• **Description of the task**:
Each entry is to be output as written, so that none is missing.

• **Material to process**:
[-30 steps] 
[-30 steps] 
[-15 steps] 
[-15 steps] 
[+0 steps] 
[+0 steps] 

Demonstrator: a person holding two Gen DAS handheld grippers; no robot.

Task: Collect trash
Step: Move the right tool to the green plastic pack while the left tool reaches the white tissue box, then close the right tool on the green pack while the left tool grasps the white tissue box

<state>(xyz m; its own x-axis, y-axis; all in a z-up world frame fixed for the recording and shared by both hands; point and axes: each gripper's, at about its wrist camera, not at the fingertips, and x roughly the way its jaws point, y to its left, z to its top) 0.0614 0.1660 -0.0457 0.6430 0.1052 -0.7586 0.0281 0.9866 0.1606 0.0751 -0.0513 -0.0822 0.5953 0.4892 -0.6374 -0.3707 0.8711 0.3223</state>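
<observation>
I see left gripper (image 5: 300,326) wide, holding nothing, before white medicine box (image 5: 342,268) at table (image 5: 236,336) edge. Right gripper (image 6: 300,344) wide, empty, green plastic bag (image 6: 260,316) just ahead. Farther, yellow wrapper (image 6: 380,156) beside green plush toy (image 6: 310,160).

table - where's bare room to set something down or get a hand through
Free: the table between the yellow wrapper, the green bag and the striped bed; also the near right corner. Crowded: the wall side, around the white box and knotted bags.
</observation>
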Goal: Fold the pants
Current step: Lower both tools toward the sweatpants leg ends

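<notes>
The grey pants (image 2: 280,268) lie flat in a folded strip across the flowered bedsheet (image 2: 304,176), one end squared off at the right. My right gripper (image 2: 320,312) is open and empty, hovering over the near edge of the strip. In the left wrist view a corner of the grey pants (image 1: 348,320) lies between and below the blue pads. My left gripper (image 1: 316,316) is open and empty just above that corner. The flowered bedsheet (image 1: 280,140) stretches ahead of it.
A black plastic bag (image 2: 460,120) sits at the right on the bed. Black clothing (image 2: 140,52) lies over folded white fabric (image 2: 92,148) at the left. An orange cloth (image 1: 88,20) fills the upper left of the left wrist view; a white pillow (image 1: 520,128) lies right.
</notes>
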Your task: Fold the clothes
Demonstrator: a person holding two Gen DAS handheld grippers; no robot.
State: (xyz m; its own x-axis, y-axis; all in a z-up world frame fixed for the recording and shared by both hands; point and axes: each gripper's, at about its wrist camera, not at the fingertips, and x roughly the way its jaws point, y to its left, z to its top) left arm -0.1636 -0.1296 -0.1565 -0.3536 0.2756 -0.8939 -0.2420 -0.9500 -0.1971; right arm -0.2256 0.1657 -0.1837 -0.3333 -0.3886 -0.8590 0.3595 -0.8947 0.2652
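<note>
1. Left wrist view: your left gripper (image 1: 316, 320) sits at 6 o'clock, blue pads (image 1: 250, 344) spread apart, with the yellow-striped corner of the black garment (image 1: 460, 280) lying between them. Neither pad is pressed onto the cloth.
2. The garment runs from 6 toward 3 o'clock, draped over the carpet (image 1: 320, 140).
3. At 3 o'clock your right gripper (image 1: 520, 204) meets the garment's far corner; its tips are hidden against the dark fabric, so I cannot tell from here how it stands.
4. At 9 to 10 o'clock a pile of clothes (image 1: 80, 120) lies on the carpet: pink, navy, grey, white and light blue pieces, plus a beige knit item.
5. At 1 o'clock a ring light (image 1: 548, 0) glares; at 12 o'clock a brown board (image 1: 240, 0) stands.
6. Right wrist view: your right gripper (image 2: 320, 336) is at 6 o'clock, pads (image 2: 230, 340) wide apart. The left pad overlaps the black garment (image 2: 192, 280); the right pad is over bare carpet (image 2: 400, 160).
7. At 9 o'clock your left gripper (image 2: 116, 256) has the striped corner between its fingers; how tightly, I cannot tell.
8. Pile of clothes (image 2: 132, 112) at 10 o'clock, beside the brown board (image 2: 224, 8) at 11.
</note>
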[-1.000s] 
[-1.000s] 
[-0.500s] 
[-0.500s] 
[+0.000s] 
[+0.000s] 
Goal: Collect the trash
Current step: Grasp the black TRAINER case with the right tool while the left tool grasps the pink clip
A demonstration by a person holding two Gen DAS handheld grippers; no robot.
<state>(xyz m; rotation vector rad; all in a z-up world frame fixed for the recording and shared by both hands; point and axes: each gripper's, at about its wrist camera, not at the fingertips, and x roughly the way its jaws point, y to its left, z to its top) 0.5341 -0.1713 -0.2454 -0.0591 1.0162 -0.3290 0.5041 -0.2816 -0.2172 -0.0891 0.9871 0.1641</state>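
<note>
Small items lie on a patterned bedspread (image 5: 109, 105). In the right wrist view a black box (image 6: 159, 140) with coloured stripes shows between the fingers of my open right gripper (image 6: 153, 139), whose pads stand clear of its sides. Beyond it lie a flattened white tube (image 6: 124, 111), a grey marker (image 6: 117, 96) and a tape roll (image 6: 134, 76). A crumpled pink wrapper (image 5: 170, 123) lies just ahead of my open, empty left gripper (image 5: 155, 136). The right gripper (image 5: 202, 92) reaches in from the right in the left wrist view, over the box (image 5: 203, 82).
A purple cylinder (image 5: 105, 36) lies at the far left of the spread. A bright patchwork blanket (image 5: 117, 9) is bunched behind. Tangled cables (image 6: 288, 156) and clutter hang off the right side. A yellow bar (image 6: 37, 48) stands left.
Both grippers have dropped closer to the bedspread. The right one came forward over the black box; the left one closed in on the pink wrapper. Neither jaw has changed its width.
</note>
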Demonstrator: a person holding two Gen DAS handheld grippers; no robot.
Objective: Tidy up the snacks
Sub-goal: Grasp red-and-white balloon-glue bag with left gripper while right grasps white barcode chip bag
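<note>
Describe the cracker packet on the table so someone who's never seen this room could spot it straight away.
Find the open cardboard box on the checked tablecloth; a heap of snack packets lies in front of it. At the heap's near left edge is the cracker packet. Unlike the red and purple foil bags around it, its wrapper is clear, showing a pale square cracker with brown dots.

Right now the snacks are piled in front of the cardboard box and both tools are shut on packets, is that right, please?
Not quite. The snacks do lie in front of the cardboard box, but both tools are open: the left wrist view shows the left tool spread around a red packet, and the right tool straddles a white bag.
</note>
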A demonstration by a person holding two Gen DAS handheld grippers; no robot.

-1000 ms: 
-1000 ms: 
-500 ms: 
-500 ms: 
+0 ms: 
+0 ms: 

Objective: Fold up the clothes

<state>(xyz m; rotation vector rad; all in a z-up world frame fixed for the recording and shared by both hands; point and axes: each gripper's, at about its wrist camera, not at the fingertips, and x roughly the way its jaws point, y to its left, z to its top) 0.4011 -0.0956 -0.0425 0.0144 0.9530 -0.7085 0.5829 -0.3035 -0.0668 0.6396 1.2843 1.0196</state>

• **Solution for this task**:
[-30 steps] 
[-30 steps] 
[-15 steps] 
[-15 steps] 
[+0 steps] 
[+0 steps] 

Demonstrator: a person holding two Gen DAS handheld grippers; no robot.

Task: Collect trash
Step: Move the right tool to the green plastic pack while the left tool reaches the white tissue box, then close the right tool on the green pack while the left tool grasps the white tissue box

<state>(xyz m; its own x-axis, y-axis; all in a z-up world frame fixed for the recording and shared by both hands; point and axes: each gripper's, at about its wrist camera, not at the fingertips, and x roughly the way its jaws point, y to its left, z to its top) 0.0614 0.1660 -0.0457 0.6430 0.1052 -0.7586 0.0281 0.9866 0.1606 0.0751 -0.0513 -0.0822 0.5953 0.4892 -0.6374 -0.3707 0.8711 0.3223</state>
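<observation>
I see left gripper (image 5: 300,326) wide, holding nothing, before white medicine box (image 5: 342,268) at table (image 5: 236,336) edge. Right gripper (image 6: 300,344) wide, empty, green plastic bag (image 6: 260,316) just ahead. Farther, yellow wrapper (image 6: 380,156) beside green plush toy (image 6: 310,160).

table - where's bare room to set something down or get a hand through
Free: the table between the yellow wrapper, the green bag and the striped bed; also the near right corner. Crowded: the wall side, around the white box and knotted bags.
</observation>
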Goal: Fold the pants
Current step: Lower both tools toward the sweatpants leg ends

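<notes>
The grey pants (image 2: 280,268) lie flat in a folded strip across the flowered bedsheet (image 2: 304,176), one end squared off at the right. My right gripper (image 2: 320,312) is open and empty, hovering over the near edge of the strip. In the left wrist view a corner of the grey pants (image 1: 348,320) lies between and below the blue pads. My left gripper (image 1: 316,316) is open and empty just above that corner. The flowered bedsheet (image 1: 280,140) stretches ahead of it.
A black plastic bag (image 2: 460,120) sits at the right on the bed. Black clothing (image 2: 140,52) lies over folded white fabric (image 2: 92,148) at the left. An orange cloth (image 1: 88,20) fills the upper left of the left wrist view; a white pillow (image 1: 520,128) lies right.
</notes>
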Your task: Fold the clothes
Demonstrator: a person holding two Gen DAS handheld grippers; no robot.
State: (xyz m; its own x-axis, y-axis; all in a z-up world frame fixed for the recording and shared by both hands; point and axes: each gripper's, at about its wrist camera, not at the fingertips, and x roughly the way its jaws point, y to its left, z to its top) left arm -0.1636 -0.1296 -0.1565 -0.3536 0.2756 -0.8939 -0.2420 -0.9500 -0.1971; right arm -0.2256 0.1657 -0.1837 -0.3333 -0.3886 -0.8590 0.3595 -0.8947 0.2652
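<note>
1. Left wrist view: your left gripper (image 1: 316, 320) sits at 6 o'clock, blue pads (image 1: 250, 344) spread apart, with the yellow-striped corner of the black garment (image 1: 460, 280) lying between them. Neither pad is pressed onto the cloth.
2. The garment runs from 6 toward 3 o'clock, draped over the carpet (image 1: 320, 140).
3. At 3 o'clock your right gripper (image 1: 520, 204) meets the garment's far corner; its tips are hidden against the dark fabric, so I cannot tell from here how it stands.
4. At 9 to 10 o'clock a pile of clothes (image 1: 80, 120) lies on the carpet: pink, navy, grey, white and light blue pieces, plus a beige knit item.
5. At 1 o'clock a ring light (image 1: 548, 0) glares; at 12 o'clock a brown board (image 1: 240, 0) stands.
6. Right wrist view: your right gripper (image 2: 320, 336) is at 6 o'clock, pads (image 2: 230, 340) wide apart. The left pad overlaps the black garment (image 2: 192, 280); the right pad is over bare carpet (image 2: 400, 160).
7. At 9 o'clock your left gripper (image 2: 116, 256) has the striped corner between its fingers; how tightly, I cannot tell.
8. Pile of clothes (image 2: 132, 112) at 10 o'clock, beside the brown board (image 2: 224, 8) at 11.
</note>
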[-1.000s] 
[-1.000s] 
[-0.500s] 
[-0.500s] 
[+0.000s] 
[+0.000s] 
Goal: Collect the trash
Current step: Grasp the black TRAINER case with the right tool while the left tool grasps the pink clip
A demonstration by a person holding two Gen DAS handheld grippers; no robot.
<state>(xyz m; rotation vector rad; all in a z-up world frame fixed for the recording and shared by both hands; point and axes: each gripper's, at about its wrist camera, not at the fingertips, and x roughly the way its jaws point, y to its left, z to its top) 0.5341 -0.1713 -0.2454 -0.0591 1.0162 -0.3290 0.5041 -0.2816 -0.2172 -0.0891 0.9871 0.1641</state>
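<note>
Small items lie on a patterned bedspread (image 5: 109, 105). In the right wrist view a black box (image 6: 159, 140) with coloured stripes shows between the fingers of my open right gripper (image 6: 153, 139), whose pads stand clear of its sides. Beyond it lie a flattened white tube (image 6: 124, 111), a grey marker (image 6: 117, 96) and a tape roll (image 6: 134, 76). A crumpled pink wrapper (image 5: 170, 123) lies just ahead of my open, empty left gripper (image 5: 155, 136). The right gripper (image 5: 202, 92) reaches in from the right in the left wrist view, over the box (image 5: 203, 82).
A purple cylinder (image 5: 105, 36) lies at the far left of the spread. A bright patchwork blanket (image 5: 117, 9) is bunched behind. Tangled cables (image 6: 288, 156) and clutter hang off the right side. A yellow bar (image 6: 37, 48) stands left.
Both grippers have dropped closer to the bedspread. The right one came forward over the black box; the left one closed in on the pink wrapper. Neither jaw has changed its width.
</note>
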Demonstrator: a person holding two Gen DAS handheld grippers; no robot.
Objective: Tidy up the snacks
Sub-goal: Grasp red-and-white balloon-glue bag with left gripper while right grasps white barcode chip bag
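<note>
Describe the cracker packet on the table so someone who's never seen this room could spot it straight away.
Find the open cardboard box on the checked tablecloth; a heap of snack packets lies in front of it. At the heap's near left edge is the cracker packet. Unlike the red and purple foil bags around it, its wrapper is clear, showing a pale square cracker with brown dots.

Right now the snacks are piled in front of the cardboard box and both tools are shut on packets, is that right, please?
Not quite. The snacks do lie in front of the cardboard box, but both tools are open: the left wrist view shows the left tool spread around a red packet, and the right tool straddles a white bag.
</note>
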A demonstration by a person holding two Gen DAS handheld grippers; no robot.

-1000 ms: 
-1000 ms: 
-500 ms: 
-500 ms: 
+0 ms: 
+0 ms: 

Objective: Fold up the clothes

<state>(xyz m; rotation vector rad; all in a z-up world frame fixed for the recording and shared by both hands; point and axes: each gripper's, at about its wrist camera, not at the fingertips, and x roughly the way its jaws point, y to its left, z to its top) 0.4011 -0.0956 -0.0425 0.0144 0.9530 -0.7085 0.5829 -0.3035 -0.0668 0.6396 1.2843 1.0196</state>

The answer requires no further additions.